Em julho, o Hospital Célio de Castro realizou um Seminário para capacitar a equipe assistencial no cuidado aos pacientes com sofrimento mental ou com necessidades decorrentes do uso de crack, álcool e outras drogas. Com longa trajetória dedicada à saúde mental, o médico psiquiatra Políbio de Campos, coordenador da residência de psiquiatria e da residência multiprofissional em saúde mental do Hospital Metropolitano Odilon Behrens, foi quem ministrou o Seminário.
Relação com CERSAMs
David José Vieira é médico psiquiatra do CERSAM Leste e do Serviço de Urgência Psiquiátrica (SUP) da capital mineira e diz que a presença de leitos de saúde mental no Hospital Célio de Castro é uma iniciativa ousada e um ganho enorme para a cidade. “Eu desconheço, no Brasil, outro Hospital que ofereça esse tipo de assistência ao paciente com sofrimento mental”, diz.
Segundo ele, pela formação deficitária das equipes de saúde de urgência e por medo de não saber conduzir o caso de um paciente psiquiátrico, existe muita resistência em admitir esses pacientes nos hospitais. “Geralmente, exige-se a presença de um técnico de enfermagem do CERSAM. Por isso, a experiência no Hospital Célio de Castro é uma vitrine que nos mostra não apenas que é possível como o que significa de ganho para o paciente”, acredita.

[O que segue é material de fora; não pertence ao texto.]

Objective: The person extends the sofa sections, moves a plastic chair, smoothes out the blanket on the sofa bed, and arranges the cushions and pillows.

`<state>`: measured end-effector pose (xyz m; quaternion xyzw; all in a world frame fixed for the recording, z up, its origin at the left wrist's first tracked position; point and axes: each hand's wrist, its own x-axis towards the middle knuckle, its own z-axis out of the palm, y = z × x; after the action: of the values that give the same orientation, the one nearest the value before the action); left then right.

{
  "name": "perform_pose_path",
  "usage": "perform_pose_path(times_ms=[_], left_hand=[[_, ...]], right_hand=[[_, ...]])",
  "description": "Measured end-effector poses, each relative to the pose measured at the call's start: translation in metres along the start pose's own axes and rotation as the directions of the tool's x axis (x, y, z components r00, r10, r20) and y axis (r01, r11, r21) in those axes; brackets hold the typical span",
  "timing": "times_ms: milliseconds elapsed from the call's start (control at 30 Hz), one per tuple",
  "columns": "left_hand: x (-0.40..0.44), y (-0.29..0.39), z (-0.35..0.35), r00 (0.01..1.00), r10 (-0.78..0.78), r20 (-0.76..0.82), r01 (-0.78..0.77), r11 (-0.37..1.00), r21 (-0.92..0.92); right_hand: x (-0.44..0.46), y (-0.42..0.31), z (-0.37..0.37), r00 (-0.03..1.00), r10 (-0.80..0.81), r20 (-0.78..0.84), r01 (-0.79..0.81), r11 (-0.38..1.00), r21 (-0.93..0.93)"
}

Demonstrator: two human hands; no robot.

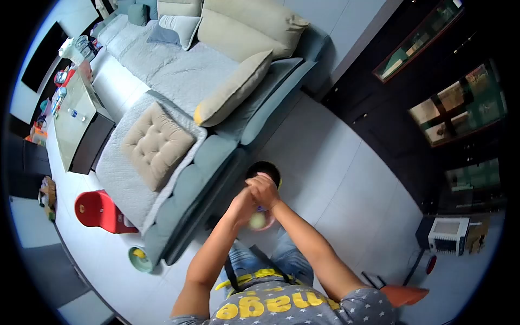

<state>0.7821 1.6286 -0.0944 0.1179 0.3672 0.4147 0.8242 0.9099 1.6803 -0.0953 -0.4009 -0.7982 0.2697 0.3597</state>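
My left hand (242,206) and my right hand (264,190) are together in front of my body, near the sofa's outer side. Their fingers are bent and overlap, and whatever they hold is hidden. Just beyond them is a dark round object (264,167), partly covered by the fingers. Below the hands a pale green round item (257,220) shows in a pinkish round container (269,223), close to my legs.
A grey sofa (216,157) with beige cushions (157,142) runs along the left. Farther left are a low table (73,122), a red stool (97,210) and a green bowl (142,264). Dark cabinets (390,130) line the right; an orange-red seat (403,295) is at lower right.
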Motion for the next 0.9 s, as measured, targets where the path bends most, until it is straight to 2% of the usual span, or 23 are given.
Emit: perform_pose_path(times_ms=[33, 67, 100, 167, 233, 300, 367, 400, 433, 467, 500, 567, 633, 700, 833, 900], left_hand=[[-0.01, 0.012, 0.066, 1.0, 0.011, -0.029, -0.008, 0.994, 0.105], [0.011, -0.012, 0.077, 0.999, 0.015, -0.038, -0.014, 1.0, 0.027], [0.022, -0.037, 0.083, 0.998, -0.002, -0.055, 0.0, 0.999, -0.048], [0.046, -0.072, 0.119, 0.997, 0.05, -0.064, -0.056, 0.994, -0.089], [0.088, -0.117, 0.147, 0.962, 0.115, -0.248, -0.094, 0.991, 0.094], [0.121, -0.137, 0.185, 0.955, 0.039, -0.293, 0.007, 0.988, 0.155], [0.149, -0.146, 0.215, 0.965, 0.085, -0.25, 0.002, 0.944, 0.329], [0.164, -0.148, 0.221, 0.964, 0.085, -0.251, 0.004, 0.943, 0.334], [0.179, -0.148, 0.224, 0.94, 0.28, -0.197, -0.116, 0.802, 0.586], [0.19, -0.147, 0.225, 0.891, 0.444, -0.092, -0.209, 0.582, 0.786], [0.199, -0.144, 0.223, 0.889, 0.446, -0.101, -0.204, 0.585, 0.785], [0.206, -0.119, 0.229, 0.846, 0.498, -0.189, -0.059, 0.441, 0.896], [0.221, -0.103, 0.213, 0.785, 0.588, -0.194, -0.014, 0.331, 0.944], [0.231, -0.078, 0.205, 0.749, 0.609, -0.261, 0.001, 0.392, 0.92], [0.271, -0.023, 0.19, 0.606, 0.687, -0.4, 0.131, 0.41, 0.903], [0.303, -0.002, 0.175, 0.513, 0.782, -0.353, 0.221, 0.277, 0.935]], right_hand=[[-0.022, 0.033, -0.026, 0.996, 0.084, -0.022, -0.085, 0.994, -0.063], [-0.052, 0.069, -0.048, 0.94, 0.339, 0.032, -0.338, 0.94, -0.04], [-0.083, 0.092, -0.07, 0.805, 0.586, 0.09, -0.586, 0.81, -0.027], [-0.13, 0.111, -0.152, 0.604, 0.753, 0.263, -0.744, 0.65, -0.153], [-0.166, 0.118, -0.212, 0.593, 0.772, 0.23, -0.76, 0.631, -0.158], [-0.204, 0.127, -0.259, 0.581, 0.787, 0.21, -0.769, 0.615, -0.175], [-0.231, 0.156, -0.282, 0.788, 0.599, -0.144, -0.615, 0.75, -0.243], [-0.238, 0.175, -0.294, 0.758, 0.651, -0.047, -0.651, 0.748, -0.127], [-0.235, 0.181, -0.301, 0.778, 0.621, -0.099, -0.626, 0.75, -0.216], [-0.229, 0.188, -0.303, 0.77, 0.628, -0.113, -0.634, 0.734, -0.243], [-0.22, 0.197, -0.306, 0.764, 0.633, -0.124, -0.639, 0.718, -0.274], [-0.193, 0.212, -0.298, 0.747, 0.658, -0.091, -0.654, 0.704, -0.276], [-0.16, 0.221, -0.29, 0.728, 0.685, -0.034, -0.663, 0.691, -0.288], [-0.107, 0.223, -0.287, 0.809, 0.581, 0.086, -0.525, 0.781, -0.339], [0.0, 0.259, -0.283, 0.861, 0.482, 0.16, -0.399, 0.837, -0.376], [0.052, 0.278, -0.287, 0.876, 0.422, 0.234, -0.321, 0.872, -0.368]])
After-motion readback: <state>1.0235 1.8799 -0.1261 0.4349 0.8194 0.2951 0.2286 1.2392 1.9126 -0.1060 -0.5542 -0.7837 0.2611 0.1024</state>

Há dois anos, David acompanha o caso de Isaac. Segundo o psiquiatra, o fluxo entre os CERSAMs e o Hospital tem funcionado com tranquilidade e rapidez. Ele e Christiane conversam diariamente para avaliar as necessidades do paciente e as condutas que serão adotadas. O psiquiatra do CERSAM ressalta a importância do diagnóstico diferencial nos casos de pacientes com sofrimento mental. “É fundamental descartar a causa psiquiátrica. E só conseguimos essa resposta com a investigação criteriosa das causas clínicas. A catatonia de Isaac é uma condição do corpo dele?”, essa era a pergunta, aponta David.

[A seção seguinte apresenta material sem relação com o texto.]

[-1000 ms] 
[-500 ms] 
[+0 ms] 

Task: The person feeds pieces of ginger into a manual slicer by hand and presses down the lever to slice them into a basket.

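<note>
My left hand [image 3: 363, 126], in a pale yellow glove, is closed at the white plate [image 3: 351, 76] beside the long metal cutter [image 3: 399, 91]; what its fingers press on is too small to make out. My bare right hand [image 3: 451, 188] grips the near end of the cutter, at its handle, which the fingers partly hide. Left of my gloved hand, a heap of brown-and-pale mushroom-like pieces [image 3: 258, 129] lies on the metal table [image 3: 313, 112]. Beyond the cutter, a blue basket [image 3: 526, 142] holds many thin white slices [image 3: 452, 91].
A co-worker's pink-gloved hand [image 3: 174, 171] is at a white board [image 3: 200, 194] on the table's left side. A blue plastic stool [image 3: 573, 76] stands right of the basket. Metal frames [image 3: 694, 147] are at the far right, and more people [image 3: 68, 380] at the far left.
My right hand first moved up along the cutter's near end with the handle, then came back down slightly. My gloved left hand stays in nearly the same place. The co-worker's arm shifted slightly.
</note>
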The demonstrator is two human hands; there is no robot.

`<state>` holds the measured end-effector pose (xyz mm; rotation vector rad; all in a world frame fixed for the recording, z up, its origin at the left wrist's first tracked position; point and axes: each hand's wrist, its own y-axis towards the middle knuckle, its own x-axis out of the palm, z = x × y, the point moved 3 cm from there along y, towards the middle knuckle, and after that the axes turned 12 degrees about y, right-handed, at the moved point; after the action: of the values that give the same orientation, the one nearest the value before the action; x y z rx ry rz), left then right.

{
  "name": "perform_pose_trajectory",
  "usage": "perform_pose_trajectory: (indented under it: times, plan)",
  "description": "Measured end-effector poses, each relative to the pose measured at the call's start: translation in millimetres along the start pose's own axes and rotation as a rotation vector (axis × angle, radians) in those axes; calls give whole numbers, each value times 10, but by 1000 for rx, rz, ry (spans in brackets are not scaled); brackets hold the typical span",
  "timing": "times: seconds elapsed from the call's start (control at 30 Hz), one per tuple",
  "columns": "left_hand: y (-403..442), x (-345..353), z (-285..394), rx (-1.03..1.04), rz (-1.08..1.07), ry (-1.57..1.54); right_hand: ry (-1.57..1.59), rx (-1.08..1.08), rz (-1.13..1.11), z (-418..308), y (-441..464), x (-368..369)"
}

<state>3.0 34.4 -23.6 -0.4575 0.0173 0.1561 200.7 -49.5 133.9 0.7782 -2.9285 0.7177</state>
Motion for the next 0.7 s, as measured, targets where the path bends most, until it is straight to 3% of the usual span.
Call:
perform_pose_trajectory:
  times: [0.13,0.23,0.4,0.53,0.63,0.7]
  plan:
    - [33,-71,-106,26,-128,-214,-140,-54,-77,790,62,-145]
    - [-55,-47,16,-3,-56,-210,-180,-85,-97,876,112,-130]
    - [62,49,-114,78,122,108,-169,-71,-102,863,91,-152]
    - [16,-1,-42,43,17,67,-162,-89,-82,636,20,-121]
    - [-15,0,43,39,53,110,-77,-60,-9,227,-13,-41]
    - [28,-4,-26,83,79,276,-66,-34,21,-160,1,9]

Hoje, com a investigação feita pela equipe do Hospital Célio de Castro, já se sabe que a causa da catatonia de Isaac é psiquiátrica. Mesmo assim, ele precisa ter garantido o cuidado clínico para se manter vivo. “Como, nesse quadro, o paciente não se alimenta, não se move, é necessário, por exemplo, a ingestão de água por soro, da alimentação via sonda e do suporte médico”, resume.

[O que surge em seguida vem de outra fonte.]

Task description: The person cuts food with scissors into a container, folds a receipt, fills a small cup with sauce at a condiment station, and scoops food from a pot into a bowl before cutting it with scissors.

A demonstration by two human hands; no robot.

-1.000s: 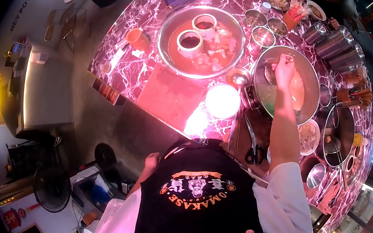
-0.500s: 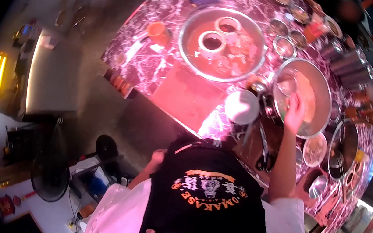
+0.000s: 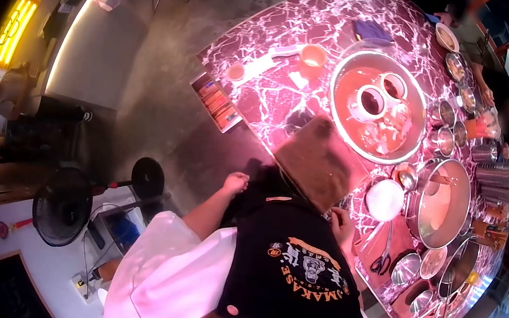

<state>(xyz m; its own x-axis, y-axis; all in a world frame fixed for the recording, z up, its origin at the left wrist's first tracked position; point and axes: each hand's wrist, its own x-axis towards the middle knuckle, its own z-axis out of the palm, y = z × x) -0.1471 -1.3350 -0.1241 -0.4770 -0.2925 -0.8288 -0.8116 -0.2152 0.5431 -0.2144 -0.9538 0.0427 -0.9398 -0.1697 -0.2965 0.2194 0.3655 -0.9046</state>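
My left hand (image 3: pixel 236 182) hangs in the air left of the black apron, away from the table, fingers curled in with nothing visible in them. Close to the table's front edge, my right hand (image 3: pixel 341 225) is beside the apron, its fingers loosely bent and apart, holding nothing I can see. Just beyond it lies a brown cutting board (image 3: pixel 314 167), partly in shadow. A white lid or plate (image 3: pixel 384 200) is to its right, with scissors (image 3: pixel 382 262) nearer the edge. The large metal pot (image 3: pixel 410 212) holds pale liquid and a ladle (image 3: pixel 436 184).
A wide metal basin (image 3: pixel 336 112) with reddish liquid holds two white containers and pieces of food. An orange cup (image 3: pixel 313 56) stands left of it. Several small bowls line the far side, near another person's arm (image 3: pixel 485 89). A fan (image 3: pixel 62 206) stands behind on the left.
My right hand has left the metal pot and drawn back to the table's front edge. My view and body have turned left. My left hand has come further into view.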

Christiane Ribeiro também avalia positivamente a relação do Hospital Célio de Castro com os CERSAMs. “Firmamos uma parceria no sentido de oferecer a melhor assistência ao paciente. Para nós, tem sido muito importante discutir os casos com as referências dos pacientes nos CERSAMs, que muitas vezes têm um contato maior com a família e já acompanham os casos por anos”, afirma.
Acesso
O acesso dos pacientes aos leitos de saúde mental do Hospital Metropolitano Dr. Célio de Castro é regulado pela Coordenação Municipal de Saúde Mental da Secretaria Municipal de Saúde de BH, dentro da lógica de referência e contrarreferência. Ou seja, através da troca de informações entre os diferentes níveis de assistência (CERSAM, Hospital e Centro de Saúde) permite-se a criação de um ambiente favorável à abordagem do paciente em sua integralidade.